В работе представлен метод установления пространственной структуры ОБР-подобных флуоресцентных белков. Метод основан на объединении результатов гомологичного моделирования общей пространственной структуры белка и структуры хромофора, установленной экспериментально при помощи масс-спектрометрии. Предложенный подход может быть использован для определения пространственной структуры трудно кристаллизующихся гомологов ОБР.
Ключевые слова: хромофор, хромопептид, флуоресценция, гомологичное моделирование.
ВВЕДЕНИЕ
Основным методом определения пространственной структуры белков является метод кристаллографии [1—6]. Кроме того, для предсказания структуры белков часто применяется метод гомологичного моделирования [7, 8]. Для GFP-подобных белков последний подход не применим в исходном варианте, так как при помощи моделирования невозможно предсказать структуру хромофора — ключевого компонента флуоресцентного белка [9—12]. В настоящем исследовании разработан метод для установления структуры флуоресцентных белков, объединяющий гомологичное моделирование in silico для определения общей пространственной структуры белка и эксперименты in vitro для установления структуры хромофора.

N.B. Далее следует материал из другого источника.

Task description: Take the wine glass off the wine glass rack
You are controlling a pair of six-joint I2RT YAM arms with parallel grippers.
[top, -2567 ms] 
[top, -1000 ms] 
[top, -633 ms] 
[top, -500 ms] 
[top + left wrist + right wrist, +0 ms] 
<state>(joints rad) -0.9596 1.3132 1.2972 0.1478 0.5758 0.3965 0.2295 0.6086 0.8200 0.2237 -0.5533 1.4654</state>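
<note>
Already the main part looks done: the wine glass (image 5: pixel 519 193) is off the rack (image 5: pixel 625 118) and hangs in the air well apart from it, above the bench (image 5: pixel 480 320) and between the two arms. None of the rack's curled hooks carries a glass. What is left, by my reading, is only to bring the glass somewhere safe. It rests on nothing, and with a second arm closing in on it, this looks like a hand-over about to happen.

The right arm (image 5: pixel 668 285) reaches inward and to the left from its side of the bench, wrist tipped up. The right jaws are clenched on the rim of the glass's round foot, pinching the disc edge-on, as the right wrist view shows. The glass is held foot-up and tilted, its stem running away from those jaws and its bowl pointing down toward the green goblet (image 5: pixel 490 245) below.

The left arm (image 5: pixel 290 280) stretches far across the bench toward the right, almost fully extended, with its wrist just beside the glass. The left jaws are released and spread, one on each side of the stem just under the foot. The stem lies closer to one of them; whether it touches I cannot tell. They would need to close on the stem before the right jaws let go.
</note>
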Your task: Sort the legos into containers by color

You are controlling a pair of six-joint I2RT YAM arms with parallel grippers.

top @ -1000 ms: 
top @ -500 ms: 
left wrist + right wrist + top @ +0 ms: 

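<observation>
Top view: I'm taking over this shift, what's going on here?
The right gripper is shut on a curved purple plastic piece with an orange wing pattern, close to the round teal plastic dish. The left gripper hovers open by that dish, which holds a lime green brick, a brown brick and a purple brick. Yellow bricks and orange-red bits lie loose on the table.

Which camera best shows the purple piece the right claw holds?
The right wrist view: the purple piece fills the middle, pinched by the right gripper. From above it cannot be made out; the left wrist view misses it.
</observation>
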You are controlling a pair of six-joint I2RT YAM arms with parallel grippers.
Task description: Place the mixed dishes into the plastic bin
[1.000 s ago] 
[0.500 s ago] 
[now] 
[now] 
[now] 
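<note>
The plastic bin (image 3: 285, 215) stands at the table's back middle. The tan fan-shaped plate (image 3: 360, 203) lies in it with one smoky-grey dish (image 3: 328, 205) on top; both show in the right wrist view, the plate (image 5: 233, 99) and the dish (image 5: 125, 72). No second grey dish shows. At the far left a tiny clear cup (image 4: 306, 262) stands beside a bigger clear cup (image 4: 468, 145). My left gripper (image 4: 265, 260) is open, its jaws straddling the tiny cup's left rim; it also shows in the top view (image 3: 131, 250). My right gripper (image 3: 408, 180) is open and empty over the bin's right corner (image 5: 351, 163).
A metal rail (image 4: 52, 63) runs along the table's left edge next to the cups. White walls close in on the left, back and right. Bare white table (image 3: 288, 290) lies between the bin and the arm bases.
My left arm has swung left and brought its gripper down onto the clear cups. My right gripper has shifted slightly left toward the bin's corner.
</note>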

Экспериментальное установление структуры хромофора включает в себя выделение из белка небольшого хромофорсо-держащего пептида и последующий его масс-спек-трометрический анализ. Последний подход использовался нами ранее для установления структуры хромофора в ряде GFP-подобных белков и описан в работах [13—18]. Включение структуры хромофора в рассчитанную модель белка позволяет получить полную пространственную структуру исследуемого белка.
Сокращения: GFP, avGFP — зеленый флуоресцентный белок из Aequorea victoria; Kaede — флуоресцентный белок из Trachyphyllia geoffroyi; EosFP — флуоресцентный белок из Lobophyllia hemprichii; DsRed — красный флуоресцентный белок из Discosoma sp. # Автор для связи (тел.: (495) 336-51-11; факс: (495) 336-61-66; эл. почта: alpah@mail.ru).
РЕЗУЛЬТАТЫ И ОБСУЖДЕНИЕ
В отличие от обычных белков, GFP-подобные флуоресцентные белки содержат хромофор, синтезирующийся автокаталитически в результате циклизации основной цепи полипептида. Эта особенность осложняет гомологичное моделирование флуоресцентных белков и требует привлечения дополнительных методологий для учета присутствующего в структуре хромофора. В данной работе моделирование осуществляли при помощи программы MODELLER [19], которая строит модель на основе пространственных ограничений, рассчитанных с учетом выравнивания последовательностей анализируемого белка и структуры-шаблона. Также она может осуществлять de novo предсказание петель и выполнять оптимизацию модели путем минимизации потенциальной энергии, используя методы сопряженного градиента и имитации отжига с молекулярной динамикой структуры [20].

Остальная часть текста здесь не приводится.